En la convulsa etapa de la transición, la política atrajo a personas que tenían en común su deseo de conseguir la libertad de que se había carecido en el franquismo, aun cuando estuvieran separadas por un abismo ideológico. Muchos de aquellos jóvenes de los 70 y los 80 abandonaron su profesión, sus empresas, y dirigieron los primeros pasos de una etapa de conquista de derechos para todos. Abogados, funcionarios de distintos departamentos y profesores de universidad copaban los escaños de los primeros parlamentos constitucionales. Y su retribución no era un debate nacional, salvo aquel episodio sobre la necesidad o no de que el Senado tuviera en sus dependencias una piscina para uso de sus señorías, que luego resultó necesaria para las medidas de seguridad y refrigeración.

El problema, tal como está planteado hoy, surgió con la segunda generación de políticos de la democracia, la que hoy ocupa los escaños. En aras de una renovación que impusieron más los partidos que los ciudadanos (que ahora echan de menos a los líderes de antaño), la clase que elaboró y aprobó la Constitución quedó relegada tras 20 años de dedicación completa. Fue enviada al paro y sólo quien tenía un puesto de funcionario al que regresar o unos bienes con los que jubilarse pudo o puede en estos días afrontar sin estrecheces su etapa de retiro. La política como acción voluntaria y altruista para conseguir el bien común con el buen gobierno necesitaba convertirse en una actividad profesionalizada. Hubo quienes reclamaron, incluso en los tribunales, pensiones, subsidio de desempleo, indemnizaciones... Y quienes habían sucedido en los cargos a aquellos pioneros accedieron a las peticiones, pensando en su propio futuro, en cuando les llegara a ellos el momento de retiro.

Fruto de esa cadena de actitudes, el perfil de los parlamentarios actuales ha cambiado. En la inmensa mayoría de los casos la consecución del bien común continúa presidiendo sus intenciones, pero ahora ya no se ingresa en las listas para acceder al escaño a pecho descubierto, sin paracaídas. Los voluntarios quieren garantías y los líderes se las procuran para no tener que verse rodeados de colaboradores mediocres porque los más cualificados no quieren dejarlo todo para verse dentro de cuatro u ocho años abandonados a su suerte. Las retribuciones se han multiplicado por las exigencias de los políticos y también por las de los partidos, máquinas de propaganda electoral en permanente y febril actividad. Los eurodiputados o los miembros del Congreso y el Senado reciben sueldos elevados, de los que sus formaciones políticas reciben significativos porcentajes para mantener su actividad. Y alcaldes y concejales se rodean de personas políticas o personalmente afines, con sueldos cargados a las instituciones, a fin de liberar a sus partidos de esas obligaciones económicas directas y mantener camarillas, seguidores y empleados fieles.

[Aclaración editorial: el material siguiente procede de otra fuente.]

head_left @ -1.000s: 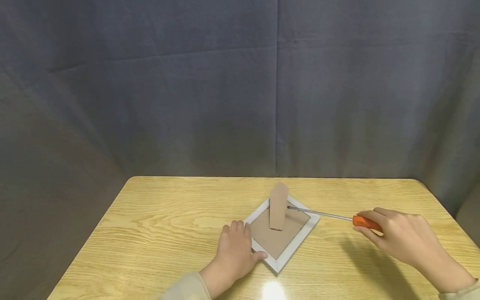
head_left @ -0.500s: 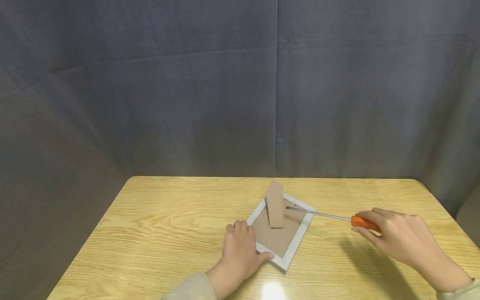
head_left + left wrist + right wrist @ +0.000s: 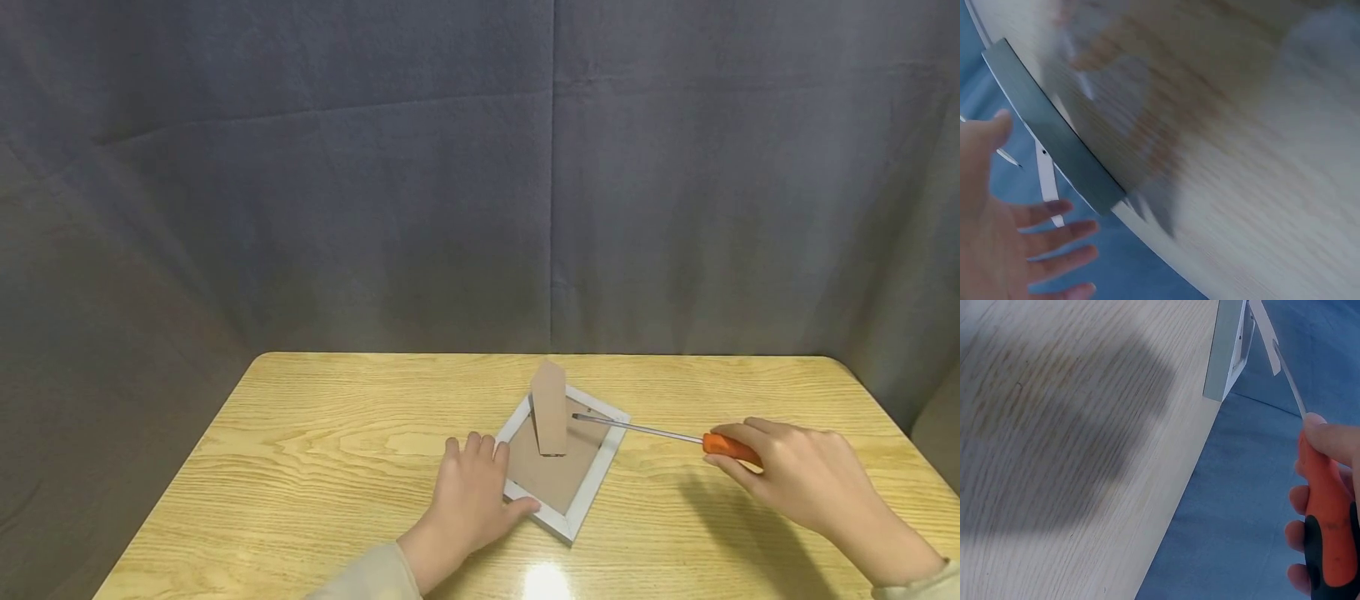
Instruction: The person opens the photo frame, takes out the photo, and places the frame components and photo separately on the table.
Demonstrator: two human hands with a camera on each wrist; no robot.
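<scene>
A picture frame [image 3: 592, 487] with a pale border lies back side up on the table, its brown backing board [image 3: 543, 483] facing up. The cardboard stand [image 3: 551, 412] on the back is swung up from the board. At the frame's near left edge is my left hand [image 3: 468, 496], fingers extended; in the left wrist view those fingers [image 3: 1063, 234] look spread and apart from the frame's side [image 3: 1054, 125]. My right hand [image 3: 795, 471] grips a flathead screwdriver by its orange and black handle [image 3: 1329, 519]. The screwdriver's shaft [image 3: 645, 429] reaches over the frame, tip just right of the stand.
The wood-grain table [image 3: 337, 442] extends on both sides of the frame, with its far edge a short way behind it. A dark grey-blue curtain [image 3: 412, 208] hangs behind the table.
The frame has turned and shifted slightly, its near corner moving right. My left hand has moved right with it, then slightly back left. The right hand and screwdriver have barely moved.
</scene>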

No constituye ningún motivo de escándalo que los diputados y senadores puedan viajar gratis para desempeñar su función de representante público; o que reciban una compensación justa para costear viviendas en Madrid durante su mandato; o que dispongan de un coche oficial siempre que se utilice para el fin adecuado, el bien común o la seguridad. Pero son muchos los abusos, y van desde la utilización de medios públicos para fines privados hasta las prebendas más insultantes, como la asignación de subvenciones para que un menú les cueste cuatro euros. Un diputado nacional, autonómico o provincial no necesita tener, con cargo a su institución, el último y más caro modelo de tableta electrónica, ni tampoco un comedor particular habilitado a base de millones en un edificio histórico. Debe cobrar un sueldo que le proporcione una justa retribución sin alcanzar la categoría de agravio para los ciudadanos, y no esconder trampas diseñadas para financiar otras estructuras. Y debe ser un reflejo de la igualdad que recoge la Constitución, no dando lugar a beneficios exagerados. Si un ciudadano puede jubilarse a los 65 años con su pensión después de haber cotizado 38,5 años no hay razón alguna para que un diputado o senador logre ese derecho en condiciones distintas o con períodos de cotización más breves.